Chinese steel mills told to step up safety checks after 17 killed by gas leaks
Firms also asked to provide emergency rescue training to workers, strengthen management and shut down outdated equipment
China’s safety bureau on Tuesday urged steel mills to step up supervision and safety checks after 17 people were killed over the past week in two separate incidents related to gas leaks.
Companies and local authorities should particularly improve supervision during maintenance, and gas storage and transport, the State Administration of Work Safety said in a statement on its website.
“Many unfavourable factors including increasing maintenance and extreme weather can easily cause production safety accidents,” it said.
Steel mills were also requested to provide emergency rescue training to workers, strengthen on-site management and shut down outdated equipment.

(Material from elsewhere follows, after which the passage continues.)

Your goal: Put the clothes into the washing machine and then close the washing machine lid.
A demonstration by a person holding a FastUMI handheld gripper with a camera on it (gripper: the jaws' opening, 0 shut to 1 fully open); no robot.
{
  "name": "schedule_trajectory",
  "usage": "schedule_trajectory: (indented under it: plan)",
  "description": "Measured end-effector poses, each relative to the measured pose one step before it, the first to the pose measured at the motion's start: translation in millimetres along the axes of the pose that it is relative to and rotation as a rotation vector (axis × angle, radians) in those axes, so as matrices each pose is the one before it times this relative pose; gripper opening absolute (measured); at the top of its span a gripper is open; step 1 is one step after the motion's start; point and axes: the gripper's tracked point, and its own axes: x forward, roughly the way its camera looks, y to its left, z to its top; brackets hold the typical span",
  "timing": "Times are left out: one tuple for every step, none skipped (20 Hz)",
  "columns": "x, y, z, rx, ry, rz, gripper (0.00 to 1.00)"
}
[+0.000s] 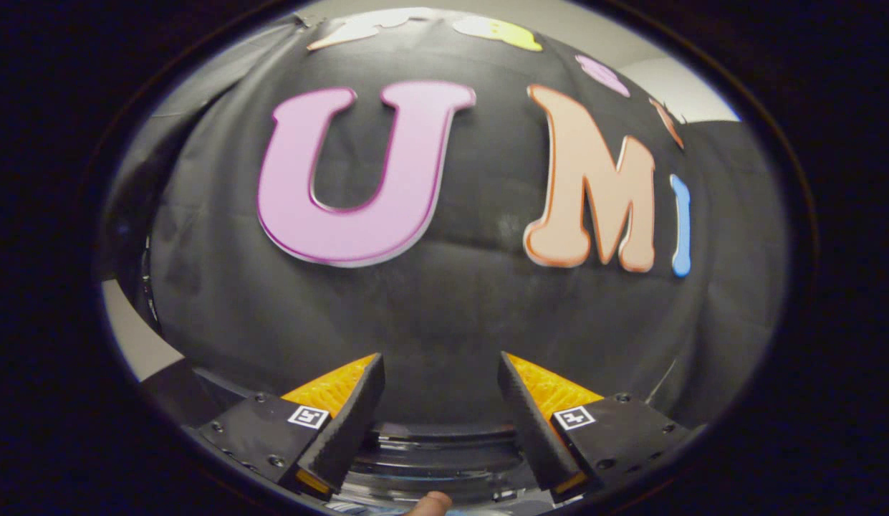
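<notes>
the gripper (440,373) points level at the booth's black cloth wall (444,308), fingers spread and empty, while the dark, glossy round washing machine rim (437,459) lies below and between them.

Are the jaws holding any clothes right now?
No, the gripper is open, with an empty gap between its fingers, and just the black cloth wall beyond them.
</notes>
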Motion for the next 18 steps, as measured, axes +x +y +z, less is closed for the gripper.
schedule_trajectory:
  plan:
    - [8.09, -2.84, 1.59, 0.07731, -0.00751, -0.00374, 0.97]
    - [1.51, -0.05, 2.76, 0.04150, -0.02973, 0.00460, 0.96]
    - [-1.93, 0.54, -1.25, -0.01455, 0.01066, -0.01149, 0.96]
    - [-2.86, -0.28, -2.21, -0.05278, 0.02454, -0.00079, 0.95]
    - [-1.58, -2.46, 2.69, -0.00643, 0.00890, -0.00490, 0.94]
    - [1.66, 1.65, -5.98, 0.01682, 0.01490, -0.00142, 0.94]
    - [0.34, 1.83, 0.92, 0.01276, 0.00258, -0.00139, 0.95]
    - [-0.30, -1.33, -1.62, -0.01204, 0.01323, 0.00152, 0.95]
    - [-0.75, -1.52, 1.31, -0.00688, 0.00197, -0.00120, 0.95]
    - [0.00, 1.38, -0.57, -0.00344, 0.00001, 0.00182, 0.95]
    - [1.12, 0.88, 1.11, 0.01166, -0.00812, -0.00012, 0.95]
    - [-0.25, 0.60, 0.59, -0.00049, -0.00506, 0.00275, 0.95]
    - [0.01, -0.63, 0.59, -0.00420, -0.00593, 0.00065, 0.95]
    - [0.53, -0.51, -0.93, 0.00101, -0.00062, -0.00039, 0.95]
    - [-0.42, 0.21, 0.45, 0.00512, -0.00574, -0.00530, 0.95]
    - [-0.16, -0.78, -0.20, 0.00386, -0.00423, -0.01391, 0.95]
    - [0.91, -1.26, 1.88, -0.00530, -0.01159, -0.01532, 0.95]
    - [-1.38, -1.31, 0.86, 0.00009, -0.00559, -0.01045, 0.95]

Company officials would be held responsible and production suspended if mills failed to strengthen safety measures, the bureau said.
Nine people died and two were injured on January 31 after a gas leak at a boiler at Shuicheng Steel, a unit of state-owned Shougang Group, in southern China’s Guizhou province.
Shuicheng Steel had not conducted routine examinations of facilities and had failed to create safe working conditions before carrying out maintenance at the boiler, the bureau said.
Workers did not take any precautionary measures, while two supervisors did not arrange immediate evacuation after the accident, it said.
A further eight people died and 10 were injured in a gas leak incident at SGIS Songshan Steel Plant in Guangdong province on Monday.
The incident was still being investigated, the bureau said.
China has made considerable progress in improving industrial safety, but scores of people are still killed every year in the country’s factories, coal mines and transport networks.
In 2015, an explosion traced to improperly stored chemicals killed at least 173 people in the port city of Tianjin, about an hour east of Beijing.
More recently, 10 people were killed on December 9 in an explosion at a biotech company workshop in the city of Lianyungang, eastern China’s Jiangsu province.